[Cluster-devel] [PATCH 4 of 5] Bz #248176: GFS2: invalid metadata block

cluster-devel.redhat.com archive mirror
 help / color / mirror / Atom feed

* [Cluster-devel] [PATCH 4 of 5] Bz #248176: GFS2: invalid metadata block - REVISED
@ 2007-08-08 21:52 Bob Peterson
  2007-08-09 13:46 ` Wendy Cheng
  0 siblings, 1 reply; 8+ messages in thread
From: Bob Peterson @ 2007-08-08 21:52 UTC (permalink / raw)
  To: cluster-devel.redhat.com

This is for bugzilla bug #248176: GFS2: invalid metadata block

Patches 1 thru 3 were accepted upstream, but there were problems
with 4 and 5.  Those issues have been resolved and now the recovery
tests are passing without errors.  This code has gone through
41 * 3 successful gfs2 recovery tests before it hit an
unrelated (openais) problem.

This is a complete rewrite of patch 4 for bug #248176.
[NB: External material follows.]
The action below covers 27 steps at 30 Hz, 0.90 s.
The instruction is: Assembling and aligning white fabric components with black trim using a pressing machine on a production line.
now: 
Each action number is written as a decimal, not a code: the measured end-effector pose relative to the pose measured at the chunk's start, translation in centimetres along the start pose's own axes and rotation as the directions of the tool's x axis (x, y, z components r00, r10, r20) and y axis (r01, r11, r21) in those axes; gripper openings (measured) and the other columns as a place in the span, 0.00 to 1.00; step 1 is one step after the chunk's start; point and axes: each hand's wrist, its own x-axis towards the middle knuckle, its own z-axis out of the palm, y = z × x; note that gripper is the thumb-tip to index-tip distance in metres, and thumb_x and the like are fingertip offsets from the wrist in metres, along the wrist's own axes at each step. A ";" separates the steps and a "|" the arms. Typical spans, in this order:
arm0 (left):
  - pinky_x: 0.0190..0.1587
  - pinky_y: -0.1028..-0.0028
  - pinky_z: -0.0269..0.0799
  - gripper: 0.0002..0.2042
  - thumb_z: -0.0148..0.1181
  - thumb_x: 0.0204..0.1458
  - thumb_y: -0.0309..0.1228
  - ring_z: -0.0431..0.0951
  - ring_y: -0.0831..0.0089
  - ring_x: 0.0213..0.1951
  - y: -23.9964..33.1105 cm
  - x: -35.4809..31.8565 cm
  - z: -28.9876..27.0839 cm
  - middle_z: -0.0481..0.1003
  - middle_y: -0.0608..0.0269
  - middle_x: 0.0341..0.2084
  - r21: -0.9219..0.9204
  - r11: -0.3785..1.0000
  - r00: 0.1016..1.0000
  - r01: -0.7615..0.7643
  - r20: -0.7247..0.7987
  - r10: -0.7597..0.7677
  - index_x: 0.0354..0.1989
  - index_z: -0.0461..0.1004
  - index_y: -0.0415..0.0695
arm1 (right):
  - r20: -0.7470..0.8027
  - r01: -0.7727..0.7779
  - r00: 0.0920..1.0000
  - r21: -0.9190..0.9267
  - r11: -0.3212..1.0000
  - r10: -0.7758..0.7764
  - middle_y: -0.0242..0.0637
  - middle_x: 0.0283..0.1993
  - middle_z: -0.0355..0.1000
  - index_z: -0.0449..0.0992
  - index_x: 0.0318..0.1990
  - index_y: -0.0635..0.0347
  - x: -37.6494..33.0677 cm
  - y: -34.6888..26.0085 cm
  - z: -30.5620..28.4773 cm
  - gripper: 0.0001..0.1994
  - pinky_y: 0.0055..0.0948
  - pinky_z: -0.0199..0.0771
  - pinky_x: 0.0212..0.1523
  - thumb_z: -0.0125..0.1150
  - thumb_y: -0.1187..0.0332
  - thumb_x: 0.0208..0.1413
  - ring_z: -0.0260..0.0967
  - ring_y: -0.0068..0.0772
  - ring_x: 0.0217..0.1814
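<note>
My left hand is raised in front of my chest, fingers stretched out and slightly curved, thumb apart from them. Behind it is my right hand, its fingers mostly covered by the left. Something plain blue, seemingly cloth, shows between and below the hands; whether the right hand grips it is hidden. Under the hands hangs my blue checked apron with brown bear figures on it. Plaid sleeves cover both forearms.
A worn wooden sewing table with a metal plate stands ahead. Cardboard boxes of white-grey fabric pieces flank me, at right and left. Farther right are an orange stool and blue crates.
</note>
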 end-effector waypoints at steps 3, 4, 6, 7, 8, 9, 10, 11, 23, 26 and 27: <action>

Part of the problem was that inodes were being recycled
before their buffers were flushed to the journal logs.
Another problem was that the clone bitmaps were being
searched for deleted inodes to recycle, but only the
"real" bitmaps should be searched for that purpose.
--
Signed-off-by: Bob Peterson <rpeterso@redhat.com> 
--
 fs/gfs2/rgrp.c |    7 ++++++-
 1 files changed, 6 insertions(+), 1 deletions(-)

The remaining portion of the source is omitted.